Download or read book The Oxford Handbook of Gender Sex and Crime written by Rosemary Gartner and published by Oxford Handbooks. This book was released on 2014 with total page 745 pages. Available in PDF, EPUB and Kindle. Book excerpt: The editors, Rosemary Gartner and Bill McCarthy, have assembled a diverse cast of criminologists, historians, legal scholars, psychologists, and sociologists from a number of countries to discuss key concepts and debates central to the field. The Handbook includes examinations of the historical and contemporary patterns of women's and men's involvement in crime; as well as biological, psychological, and social science perspectives on gender, sex, and criminal activity. Several essays discuss the ways in which sex and gender influence legal and popular reactions to crime. An important theme throughout The Handbook is the intersection of sex and gender with ethnicity, class, age, peer groups, and community as influences on crime and justice. Individual chapters investigate both conventional topics - such as domestic abuse and sexual violence - and topics that have only recently drawn the attention of scholars - such as human trafficking, honor killing, gender violence during war, state rape, and genocide.

Book Youth in Prison

Download or read book Youth in Prison written by M. A. Bortner and published by Psychology Press. This book was released on 1997 with total page 266 pages.
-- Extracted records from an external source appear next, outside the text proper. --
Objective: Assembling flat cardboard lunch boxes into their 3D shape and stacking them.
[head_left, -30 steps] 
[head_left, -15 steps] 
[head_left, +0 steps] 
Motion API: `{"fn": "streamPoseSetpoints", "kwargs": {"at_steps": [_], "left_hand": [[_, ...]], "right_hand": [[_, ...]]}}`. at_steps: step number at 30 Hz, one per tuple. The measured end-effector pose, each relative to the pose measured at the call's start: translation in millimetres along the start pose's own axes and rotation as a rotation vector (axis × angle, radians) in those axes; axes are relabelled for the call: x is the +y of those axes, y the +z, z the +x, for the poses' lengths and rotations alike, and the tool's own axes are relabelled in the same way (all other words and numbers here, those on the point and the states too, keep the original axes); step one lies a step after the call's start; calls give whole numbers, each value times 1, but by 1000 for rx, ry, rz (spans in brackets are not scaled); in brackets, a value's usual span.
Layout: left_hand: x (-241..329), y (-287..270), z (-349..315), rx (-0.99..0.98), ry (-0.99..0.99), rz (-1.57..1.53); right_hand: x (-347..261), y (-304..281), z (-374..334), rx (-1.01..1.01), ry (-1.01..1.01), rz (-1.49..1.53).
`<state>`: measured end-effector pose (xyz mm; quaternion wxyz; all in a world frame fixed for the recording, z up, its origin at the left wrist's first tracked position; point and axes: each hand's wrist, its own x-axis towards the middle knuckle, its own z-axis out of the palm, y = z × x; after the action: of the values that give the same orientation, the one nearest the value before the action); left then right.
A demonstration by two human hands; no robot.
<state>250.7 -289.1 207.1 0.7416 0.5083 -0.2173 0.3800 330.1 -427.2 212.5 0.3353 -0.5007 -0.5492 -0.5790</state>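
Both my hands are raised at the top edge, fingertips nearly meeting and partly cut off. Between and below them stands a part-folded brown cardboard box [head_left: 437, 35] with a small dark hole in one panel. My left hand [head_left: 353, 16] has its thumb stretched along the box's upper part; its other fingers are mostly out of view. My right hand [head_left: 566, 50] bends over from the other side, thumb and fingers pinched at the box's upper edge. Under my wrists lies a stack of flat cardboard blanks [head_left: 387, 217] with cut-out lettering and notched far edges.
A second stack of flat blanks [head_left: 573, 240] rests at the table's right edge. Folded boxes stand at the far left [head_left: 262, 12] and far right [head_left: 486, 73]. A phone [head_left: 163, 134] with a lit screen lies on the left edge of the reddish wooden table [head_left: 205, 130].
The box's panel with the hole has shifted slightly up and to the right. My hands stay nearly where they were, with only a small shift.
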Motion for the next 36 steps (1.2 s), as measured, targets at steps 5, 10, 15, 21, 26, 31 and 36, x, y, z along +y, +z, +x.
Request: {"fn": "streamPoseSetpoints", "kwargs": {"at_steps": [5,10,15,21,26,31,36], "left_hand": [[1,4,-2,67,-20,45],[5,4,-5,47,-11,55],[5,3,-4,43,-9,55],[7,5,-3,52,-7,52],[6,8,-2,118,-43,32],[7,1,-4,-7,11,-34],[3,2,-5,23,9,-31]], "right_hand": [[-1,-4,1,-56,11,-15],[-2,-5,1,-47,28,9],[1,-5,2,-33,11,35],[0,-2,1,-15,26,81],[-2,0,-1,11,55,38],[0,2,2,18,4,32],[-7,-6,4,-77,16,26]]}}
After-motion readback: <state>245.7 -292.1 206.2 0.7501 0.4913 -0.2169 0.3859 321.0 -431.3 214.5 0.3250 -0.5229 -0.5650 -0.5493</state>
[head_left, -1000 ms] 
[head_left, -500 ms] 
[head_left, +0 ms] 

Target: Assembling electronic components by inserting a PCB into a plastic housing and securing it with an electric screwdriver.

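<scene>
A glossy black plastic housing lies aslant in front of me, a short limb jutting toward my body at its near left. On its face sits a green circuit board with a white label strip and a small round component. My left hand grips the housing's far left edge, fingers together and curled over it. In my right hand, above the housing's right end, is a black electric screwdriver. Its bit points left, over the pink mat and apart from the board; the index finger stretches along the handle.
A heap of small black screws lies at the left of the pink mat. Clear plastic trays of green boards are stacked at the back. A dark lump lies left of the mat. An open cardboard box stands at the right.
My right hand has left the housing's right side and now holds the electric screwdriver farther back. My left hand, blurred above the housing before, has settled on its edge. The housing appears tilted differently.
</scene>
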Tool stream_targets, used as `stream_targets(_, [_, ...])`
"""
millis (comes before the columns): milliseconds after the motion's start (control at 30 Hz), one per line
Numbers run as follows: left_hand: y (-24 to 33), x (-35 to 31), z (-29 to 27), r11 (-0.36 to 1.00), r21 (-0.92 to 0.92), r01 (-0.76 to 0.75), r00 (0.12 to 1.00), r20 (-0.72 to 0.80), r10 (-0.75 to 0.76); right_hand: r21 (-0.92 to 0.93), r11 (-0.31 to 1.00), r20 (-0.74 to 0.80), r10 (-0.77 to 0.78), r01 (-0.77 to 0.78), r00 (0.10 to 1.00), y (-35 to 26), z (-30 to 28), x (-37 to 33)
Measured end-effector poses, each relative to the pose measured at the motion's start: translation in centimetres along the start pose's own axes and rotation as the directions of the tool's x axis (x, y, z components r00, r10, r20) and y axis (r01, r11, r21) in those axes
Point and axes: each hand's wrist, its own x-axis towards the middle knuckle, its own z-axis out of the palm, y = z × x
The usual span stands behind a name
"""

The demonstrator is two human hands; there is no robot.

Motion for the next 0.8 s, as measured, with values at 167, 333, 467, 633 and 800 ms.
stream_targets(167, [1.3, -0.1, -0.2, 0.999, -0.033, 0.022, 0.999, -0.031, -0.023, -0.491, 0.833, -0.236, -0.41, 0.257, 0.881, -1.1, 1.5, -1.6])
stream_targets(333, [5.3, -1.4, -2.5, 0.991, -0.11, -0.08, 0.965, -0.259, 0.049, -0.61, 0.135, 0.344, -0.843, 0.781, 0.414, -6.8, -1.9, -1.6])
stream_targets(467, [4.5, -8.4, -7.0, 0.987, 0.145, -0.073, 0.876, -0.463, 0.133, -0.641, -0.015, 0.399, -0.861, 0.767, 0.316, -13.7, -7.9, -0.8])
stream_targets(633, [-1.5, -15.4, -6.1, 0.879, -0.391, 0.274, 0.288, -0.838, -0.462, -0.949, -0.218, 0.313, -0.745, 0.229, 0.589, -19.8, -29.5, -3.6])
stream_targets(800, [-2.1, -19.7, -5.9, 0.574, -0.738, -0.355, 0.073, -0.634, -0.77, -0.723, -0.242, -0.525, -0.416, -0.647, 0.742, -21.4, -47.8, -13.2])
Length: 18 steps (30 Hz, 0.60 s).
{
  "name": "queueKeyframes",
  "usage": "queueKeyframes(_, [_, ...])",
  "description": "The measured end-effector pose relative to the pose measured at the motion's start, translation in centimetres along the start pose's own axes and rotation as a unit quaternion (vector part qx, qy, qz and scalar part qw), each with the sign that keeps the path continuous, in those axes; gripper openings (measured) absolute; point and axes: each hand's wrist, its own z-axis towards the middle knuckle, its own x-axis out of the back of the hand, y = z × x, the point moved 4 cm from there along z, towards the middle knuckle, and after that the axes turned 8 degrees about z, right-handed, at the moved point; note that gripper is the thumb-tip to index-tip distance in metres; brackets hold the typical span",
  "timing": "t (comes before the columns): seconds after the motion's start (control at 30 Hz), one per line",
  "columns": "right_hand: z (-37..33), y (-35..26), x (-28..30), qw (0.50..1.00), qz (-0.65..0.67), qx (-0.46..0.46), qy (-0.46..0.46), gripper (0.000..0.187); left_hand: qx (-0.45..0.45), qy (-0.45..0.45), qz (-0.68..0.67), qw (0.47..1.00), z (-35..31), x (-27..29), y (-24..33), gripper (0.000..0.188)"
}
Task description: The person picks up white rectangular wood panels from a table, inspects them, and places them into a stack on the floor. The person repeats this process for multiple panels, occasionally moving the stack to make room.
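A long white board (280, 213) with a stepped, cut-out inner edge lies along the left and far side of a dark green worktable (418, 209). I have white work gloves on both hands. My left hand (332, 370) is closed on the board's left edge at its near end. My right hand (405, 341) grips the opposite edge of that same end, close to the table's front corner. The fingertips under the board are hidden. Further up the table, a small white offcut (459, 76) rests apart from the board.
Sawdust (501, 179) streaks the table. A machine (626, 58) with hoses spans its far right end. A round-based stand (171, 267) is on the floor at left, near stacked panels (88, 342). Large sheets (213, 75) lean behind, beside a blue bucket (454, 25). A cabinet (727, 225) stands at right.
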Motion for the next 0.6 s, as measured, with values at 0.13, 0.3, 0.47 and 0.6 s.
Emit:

Available in PDF, EPUB and Kindle. Book excerpt: Youth in Prison tells the story of youths in a "model" juvenile prison program - a program created after a class action lawsuit for inhumane and illegal practices. It captures the lives of these youths inside and outside of prison, from drugs, gangs, and criminal behavior to the realities of families, schools, and neighborhoods. Youth in Prison is a book about all of us: those kept, those charged with their keeping, and the society that demands and condones this imprisonment.